**WHAT IS NEEDED:** Nothing but the lines below from the one with "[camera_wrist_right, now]" through the one with "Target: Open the" should be output, each exactly as given, and no pictures.

**DATASET CONTENT:**
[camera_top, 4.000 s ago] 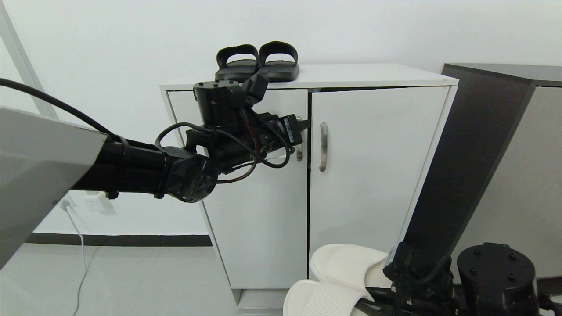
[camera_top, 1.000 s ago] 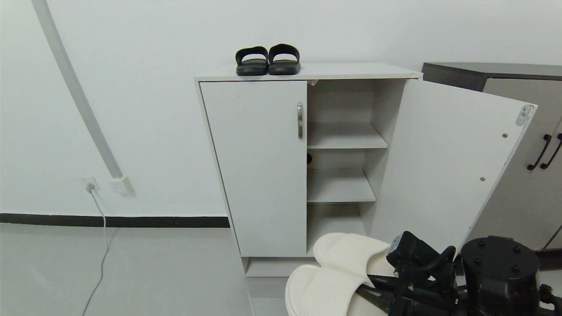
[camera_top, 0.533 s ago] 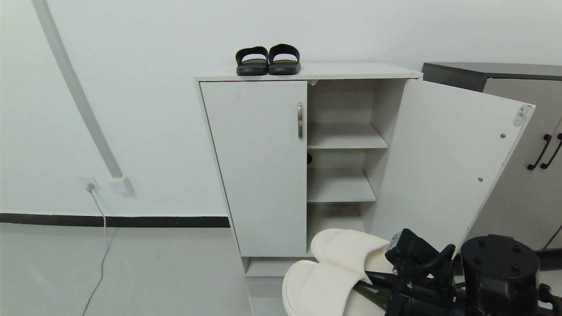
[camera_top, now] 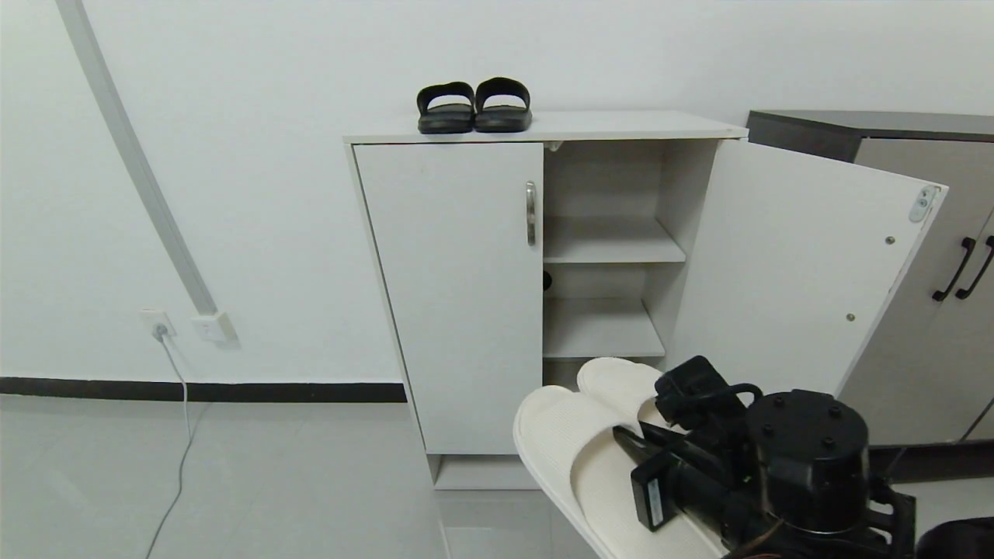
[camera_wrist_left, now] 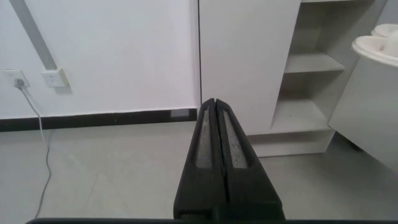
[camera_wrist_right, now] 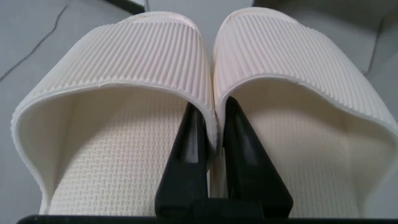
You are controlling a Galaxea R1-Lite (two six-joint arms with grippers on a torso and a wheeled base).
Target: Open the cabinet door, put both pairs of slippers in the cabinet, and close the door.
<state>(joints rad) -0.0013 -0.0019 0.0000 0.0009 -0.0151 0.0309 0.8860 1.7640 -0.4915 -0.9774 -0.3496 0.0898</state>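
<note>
right gripper has lifted the white slippers from the bottom edge toward the lower middle of the frame, jaws pinching their 2 inner walls together. the cabinet has its right door open at centre right, so step 1 looks done. the black slippers wait on its top surface, upper centre. the left gripper has its jaws pressed together, empty. stowing both pairs and closing the door remain.

Cream slippers, lower centre: ribbed straps, fine woven-look texture on the footbeds. Black slippers, top centre: plain black. Cabinet white, handle silver. Second cabinet, right edge: grey, dark top, black handles. Wall white, baseboard black, floor light grey. Right gripper black; left gripper black, grey pads.
</note>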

**TASK ANSWER:**
[camera_wrist_right, now] 
You are controlling a Galaxea R1-Lite (two six-joint arms with grippers on a torso and a wheeled base).
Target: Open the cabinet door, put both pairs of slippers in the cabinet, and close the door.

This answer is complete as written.